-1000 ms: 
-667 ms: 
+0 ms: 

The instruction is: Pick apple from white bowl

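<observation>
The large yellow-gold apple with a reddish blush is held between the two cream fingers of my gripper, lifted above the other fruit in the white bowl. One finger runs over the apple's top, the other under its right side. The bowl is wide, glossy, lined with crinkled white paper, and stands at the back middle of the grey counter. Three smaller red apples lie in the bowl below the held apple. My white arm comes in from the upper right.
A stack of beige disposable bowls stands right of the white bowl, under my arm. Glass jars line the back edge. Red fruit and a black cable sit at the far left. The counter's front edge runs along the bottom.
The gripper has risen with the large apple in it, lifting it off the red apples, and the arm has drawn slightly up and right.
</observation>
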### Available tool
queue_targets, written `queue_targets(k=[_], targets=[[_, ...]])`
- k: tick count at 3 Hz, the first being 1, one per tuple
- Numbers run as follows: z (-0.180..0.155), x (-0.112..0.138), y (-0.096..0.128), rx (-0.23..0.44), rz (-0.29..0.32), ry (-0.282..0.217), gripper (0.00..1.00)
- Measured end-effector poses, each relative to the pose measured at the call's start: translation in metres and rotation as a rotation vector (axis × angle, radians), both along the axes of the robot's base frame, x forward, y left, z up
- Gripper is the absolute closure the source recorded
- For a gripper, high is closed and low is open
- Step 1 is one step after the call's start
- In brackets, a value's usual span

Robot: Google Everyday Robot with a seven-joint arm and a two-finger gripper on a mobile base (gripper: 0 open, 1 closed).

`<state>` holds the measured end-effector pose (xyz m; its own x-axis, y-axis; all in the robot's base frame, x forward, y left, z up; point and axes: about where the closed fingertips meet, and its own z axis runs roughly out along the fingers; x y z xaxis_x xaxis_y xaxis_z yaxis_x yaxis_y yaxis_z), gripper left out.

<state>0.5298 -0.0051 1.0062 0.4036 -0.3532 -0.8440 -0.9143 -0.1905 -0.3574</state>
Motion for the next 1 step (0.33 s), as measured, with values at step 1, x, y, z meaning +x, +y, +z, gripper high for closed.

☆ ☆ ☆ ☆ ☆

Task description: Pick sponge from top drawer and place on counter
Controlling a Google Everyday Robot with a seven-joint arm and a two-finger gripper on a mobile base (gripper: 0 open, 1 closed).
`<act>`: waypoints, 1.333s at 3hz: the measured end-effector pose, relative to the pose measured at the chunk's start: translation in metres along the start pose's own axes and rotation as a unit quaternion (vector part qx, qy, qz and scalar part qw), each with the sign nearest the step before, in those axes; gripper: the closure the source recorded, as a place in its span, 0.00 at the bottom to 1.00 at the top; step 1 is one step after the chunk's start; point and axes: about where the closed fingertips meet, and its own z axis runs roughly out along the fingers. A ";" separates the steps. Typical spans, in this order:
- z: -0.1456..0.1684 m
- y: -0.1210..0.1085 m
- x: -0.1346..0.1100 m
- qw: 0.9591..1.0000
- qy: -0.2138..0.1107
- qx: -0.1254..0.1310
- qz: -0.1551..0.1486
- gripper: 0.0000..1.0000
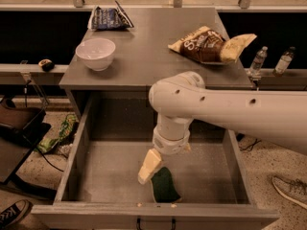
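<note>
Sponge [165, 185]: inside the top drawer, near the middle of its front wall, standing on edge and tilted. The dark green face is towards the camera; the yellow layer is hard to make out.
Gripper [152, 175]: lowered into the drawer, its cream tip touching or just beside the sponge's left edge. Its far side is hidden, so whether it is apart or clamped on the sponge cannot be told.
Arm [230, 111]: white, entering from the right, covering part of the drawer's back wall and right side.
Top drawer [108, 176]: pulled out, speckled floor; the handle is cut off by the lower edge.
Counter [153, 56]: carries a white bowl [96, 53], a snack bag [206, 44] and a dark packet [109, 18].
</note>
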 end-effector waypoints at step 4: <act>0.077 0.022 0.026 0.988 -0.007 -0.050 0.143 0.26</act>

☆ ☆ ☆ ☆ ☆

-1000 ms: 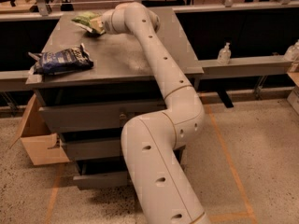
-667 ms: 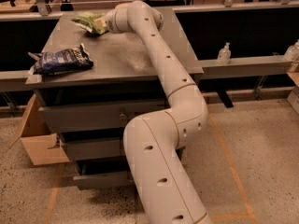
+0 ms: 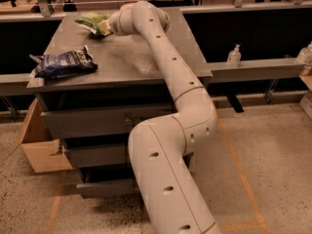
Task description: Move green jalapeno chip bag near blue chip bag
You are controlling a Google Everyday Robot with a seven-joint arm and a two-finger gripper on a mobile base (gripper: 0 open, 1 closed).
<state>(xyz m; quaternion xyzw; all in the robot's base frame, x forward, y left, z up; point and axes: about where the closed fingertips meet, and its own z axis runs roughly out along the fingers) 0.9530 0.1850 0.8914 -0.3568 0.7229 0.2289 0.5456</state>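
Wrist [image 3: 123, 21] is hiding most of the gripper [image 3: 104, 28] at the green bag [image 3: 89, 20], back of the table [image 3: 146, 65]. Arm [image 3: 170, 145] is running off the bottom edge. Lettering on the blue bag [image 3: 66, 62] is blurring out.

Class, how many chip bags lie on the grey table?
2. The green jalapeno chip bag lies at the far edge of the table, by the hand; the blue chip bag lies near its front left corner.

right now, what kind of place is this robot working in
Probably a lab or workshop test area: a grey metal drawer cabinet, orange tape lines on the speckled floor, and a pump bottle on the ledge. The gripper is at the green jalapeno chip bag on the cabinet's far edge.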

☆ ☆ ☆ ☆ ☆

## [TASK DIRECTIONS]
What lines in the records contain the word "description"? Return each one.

## [ANSWER BOX]
Task description: Pick sponge from top drawer and place on counter
Task description: Move green jalapeno chip bag near blue chip bag

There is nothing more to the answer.